Lines162-4. As this is an equivalence study, then the test of means is not on it's own sufficient - as identifying no significant difference does not enable us to conclude definitively that the means are the same. The correct analysis should be conducted by comparing the 95% CI for the mean difference and seeing whether this lies within or outside the acceptance region – which I understand to be +/- 1% from your sample size calculation (line 111). You quote the 95% CI as -0.159 to 0.157. The units are unclear, but if this is -0.159% to 0.157% then your confidence interval for the mean difference falls entirely within the acceptance region of -1.0% to +1.0% and so it is possible to conclude equivalence based on your pre-defined acceptance criterion. Please clarify this point, and adjust the text describing the results appropriately. More details of this approach can be found in Byrom and Tiplady. ePRO: electronic solutions for patient-reported data. Gower. pp189-90.

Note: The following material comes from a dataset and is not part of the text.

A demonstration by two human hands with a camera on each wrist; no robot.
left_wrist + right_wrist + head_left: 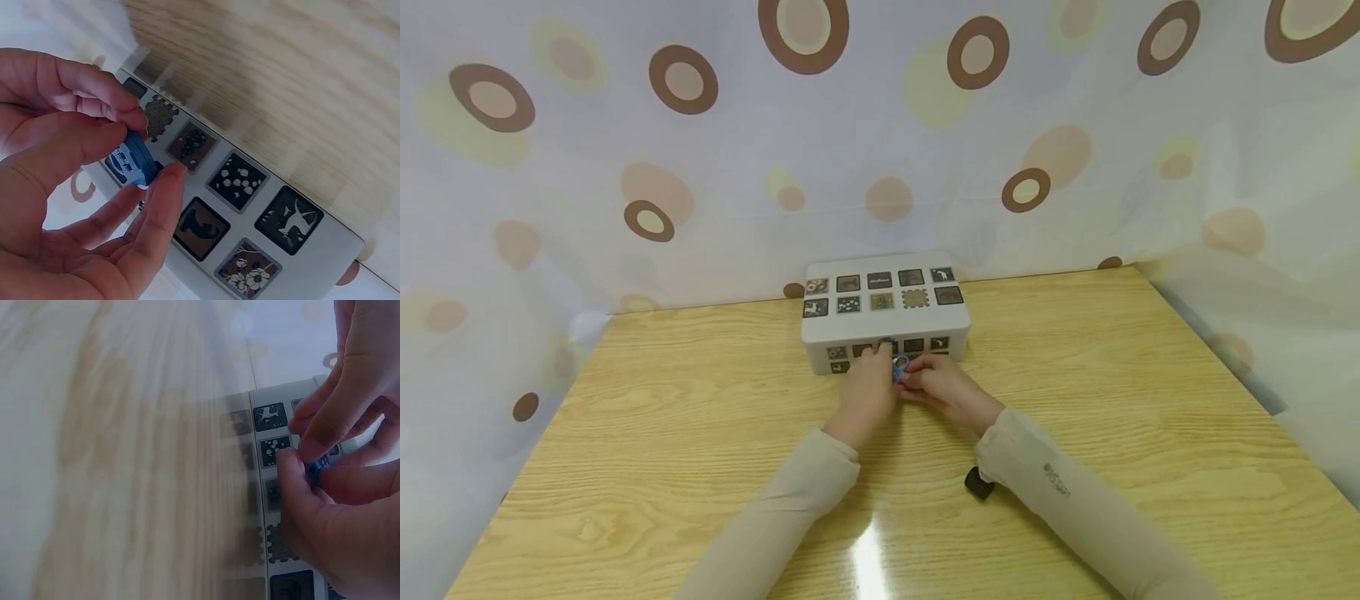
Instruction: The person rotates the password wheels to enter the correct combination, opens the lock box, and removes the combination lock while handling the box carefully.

Lines 165-8. I agree that a linear correlation is present. Please be aware that Pearson’s correlation tests for a linear trend, but in an equivalence study we are looking to demonstrate that values are equal – i.e. to see a linear trend with a gradient of 1.0. This is more appropriately assessed by using the intraclass correlation coefficient (ICC). Please report the ICC instead of R-squared.

Lines 236 – 248. In conclusion, it would seem a good future extension to automate the calculation of the pain area (pixel density) using an algorithm to interpret the drawing on the tablet if the approach is taken forward.

Comments for the author

This is an interesting study with good potential for application in routine care and clinical trials.